A new tactic in Walmart smear campaign
Walmart’s opponents are a creative lot when it comes to thinking up new ways to vilify the company. The most recent example involves data collection and Walmart’s use of personal information which is designed to feed into the real and imagined concerns American’s have regarding the NSA’s spying on American citizens.
The main assertion in a report titled, “Consumers, Big Data and Online Tracking in the Retail Industry: A Case Study of Walmart,” is that Walmart collects personal information to invade peoples’ privacy and fuel hidden discrimination.
Ironically, Walmart lacks the type of loyalty program common at other major retailers such as Kroger, Target and CVS where the collection of personal information is more extensive and actually thought to put Walmart at a competitive disadvantage. Historically, Walmart has shunned loyalty programs with purchase incentives funded by suppliers because they were deemed inconsistent with the company’s every day low pricing philosophy.
“Walmart is gathering massive amounts of information about Americans’ personal lives and sharing that data with more than 50 third parties,” said Malkia Cyril, one of the report’s authors and executive director of the Center for Media Justice who along with ColorOfChange and Sum of Us created the document. “You could be discriminated against, based on that information, and never even realize what happened, with no chance to protect your privacy or correct inaccuracies.”
According to the report, Walmart is like most large companies in that it has a nearly 4,500 word privacy policy that virtually no consumer reads or understands, and which permits a wide range of data collection and use. The company can unilaterally amend the policy as new opportunities arise to share private information about individual Americans.
The groups contend the report is the first independent, comprehensive analysis of Walmart’s efforts to collect personal information on consumers on and offline. In essence, the report holds the view that Walmart has too much information and can’t be trusted with it because the company isn’t trustworthy.
“Walmart is collecting information on millions of Americans who are disproportionately low-income black folks and other communities of color. We have a right to know what information is being collected, how it is being used,” said Rashad Robinson, executive director of ColorOfChange. “Internet and smartphone users should be able to easily and effectively opt out of being tracked online so we can exercise meaningful control over who has access to our personally identifiable information.”

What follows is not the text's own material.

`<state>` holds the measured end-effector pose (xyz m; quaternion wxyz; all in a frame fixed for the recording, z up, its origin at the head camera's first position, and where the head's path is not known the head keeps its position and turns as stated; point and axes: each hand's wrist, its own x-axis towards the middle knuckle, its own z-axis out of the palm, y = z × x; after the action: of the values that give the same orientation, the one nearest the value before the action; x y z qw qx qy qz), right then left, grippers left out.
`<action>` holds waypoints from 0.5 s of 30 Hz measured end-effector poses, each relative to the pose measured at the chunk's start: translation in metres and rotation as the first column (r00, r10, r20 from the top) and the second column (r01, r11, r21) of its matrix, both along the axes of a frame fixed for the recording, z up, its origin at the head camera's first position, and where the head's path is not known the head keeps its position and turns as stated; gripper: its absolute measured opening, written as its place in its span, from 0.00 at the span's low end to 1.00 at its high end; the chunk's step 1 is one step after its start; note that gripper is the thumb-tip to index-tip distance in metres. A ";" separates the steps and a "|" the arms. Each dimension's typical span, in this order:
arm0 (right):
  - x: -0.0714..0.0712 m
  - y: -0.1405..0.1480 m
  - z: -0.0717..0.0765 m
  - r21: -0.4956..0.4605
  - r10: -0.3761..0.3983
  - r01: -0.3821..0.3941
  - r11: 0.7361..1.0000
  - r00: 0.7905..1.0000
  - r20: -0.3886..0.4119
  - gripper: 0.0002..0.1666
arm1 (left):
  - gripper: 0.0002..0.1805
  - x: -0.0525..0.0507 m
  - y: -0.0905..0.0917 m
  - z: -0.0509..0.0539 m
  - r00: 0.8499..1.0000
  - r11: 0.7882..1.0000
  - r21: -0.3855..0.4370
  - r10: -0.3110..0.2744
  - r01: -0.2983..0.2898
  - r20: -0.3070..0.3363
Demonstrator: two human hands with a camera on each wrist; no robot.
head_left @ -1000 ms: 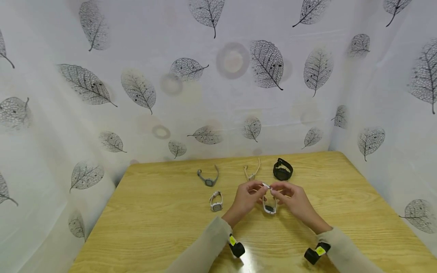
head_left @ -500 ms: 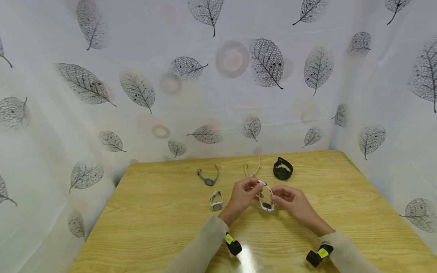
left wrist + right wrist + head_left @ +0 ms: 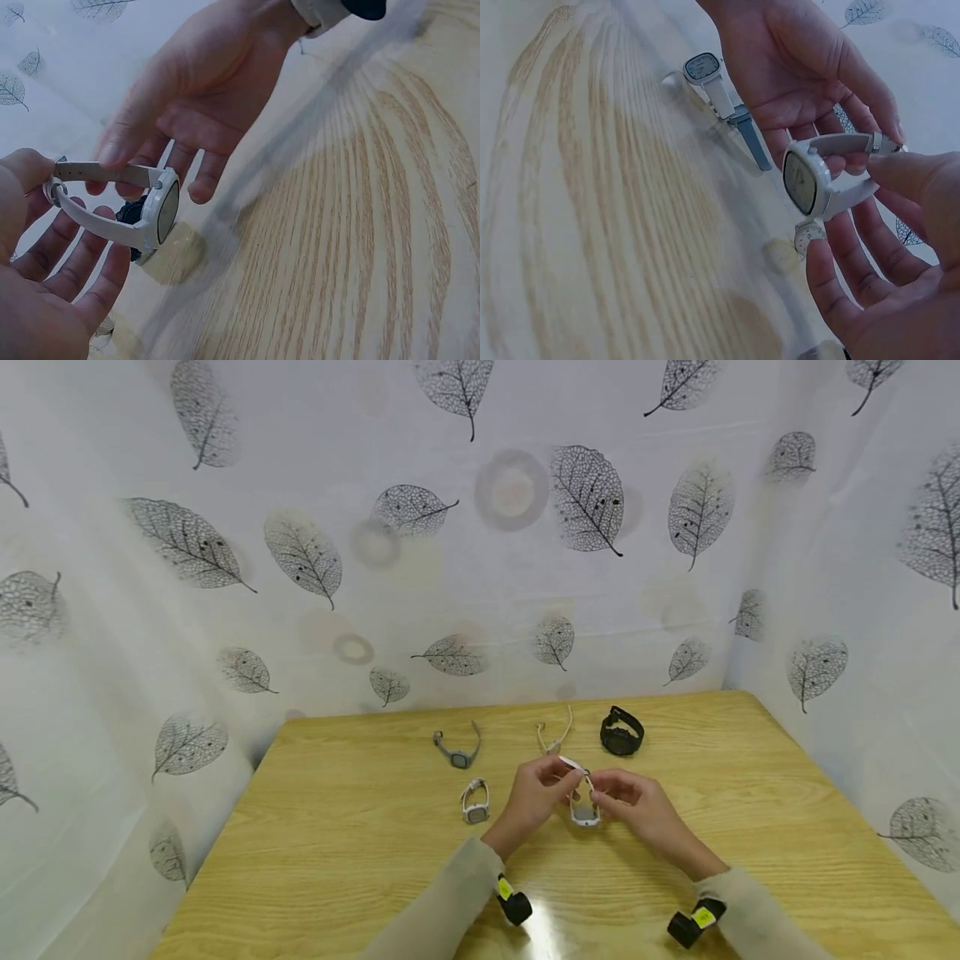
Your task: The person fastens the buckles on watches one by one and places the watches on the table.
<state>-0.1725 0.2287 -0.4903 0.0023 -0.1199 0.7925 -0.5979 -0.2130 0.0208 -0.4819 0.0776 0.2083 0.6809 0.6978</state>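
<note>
Above the table, a white watch (image 3: 586, 821) with a square face hangs between the two hands, its strap looped through its buckle. My left hand (image 3: 533, 795) pinches the strap near the buckle, between thumb and index finger. The thumb and fingers of my right hand (image 3: 637, 803) pinch the other side of the strap. In the left wrist view the watch (image 3: 161, 214) has its face turned right, with the right hand (image 3: 210, 82) beyond it. The right wrist view shows the watch (image 3: 802, 182) with the left hand (image 3: 795, 67) behind it.
On the wooden table (image 3: 337, 860) lie a grey watch (image 3: 460, 760), another white watch (image 3: 476, 813), a pale thin-strapped watch (image 3: 553, 747) behind the left hand, and a black watch (image 3: 621, 740) behind the right. A leaf-print curtain (image 3: 450, 585) stands behind.
Both hands have shifted slightly left with the watch since a second ago. The strap end by the left fingers now points further up and left.
</note>
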 end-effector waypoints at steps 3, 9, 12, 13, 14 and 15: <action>0.002 0.001 -0.001 -0.003 0.020 -0.020 1.000 1.000 0.012 0.22 | 0.09 -0.001 -0.001 0.000 1.000 1.000 0.005 0.007 -0.007 0.001; 0.002 0.001 -0.002 -0.012 0.026 -0.026 1.000 1.000 0.001 0.21 | 0.08 0.001 -0.001 0.001 1.000 1.000 -0.001 0.012 -0.012 0.005; 0.001 0.000 -0.003 -0.008 0.015 -0.015 1.000 1.000 0.003 0.20 | 0.08 0.002 0.000 -0.001 1.000 1.000 -0.014 0.013 -0.013 0.007; 0.001 0.000 -0.003 -0.005 0.011 -0.011 1.000 1.000 0.003 0.19 | 0.08 0.002 0.000 -0.001 1.000 1.000 -0.018 0.016 -0.016 0.009; 0.001 0.000 -0.003 0.000 0.008 -0.008 1.000 1.000 0.000 0.19 | 0.08 0.002 0.001 -0.002 1.000 1.000 -0.021 0.018 -0.018 0.015; 0.001 -0.001 -0.003 0.003 0.005 -0.005 1.000 1.000 -0.002 0.18 | 0.09 0.003 0.001 -0.002 1.000 1.000 -0.021 0.021 -0.020 0.021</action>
<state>-0.1717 0.2280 -0.4931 0.0030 -0.1224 0.7932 -0.5965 -0.2104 0.0222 -0.4840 0.0798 0.1930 0.6895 0.6936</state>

Walmart has capabilities to collect information that can be used to predict a range of highly sensitive personal attributes that would be of interest to potential employers and others, including sexual orientation, ethnicity, religious and political views, health conditions, food habits, personality traits, pregnancy status, leisure and recreational pursuits, parental separation, age and gender, according to the report.
“Walmart has repeatedly shown a disregard of the law, including discrimination against workers, violation of consumer product safety regulations at home and abroad, and disregard of laws against foreign corruption,” said Rob Wohl, a campaigner with Sum Of Us. “Given the already weak framework for regulatory oversight of consumer privacy, we have reason to be cautious about trusting Walmart with our data and that of hundreds of millions of Americans.”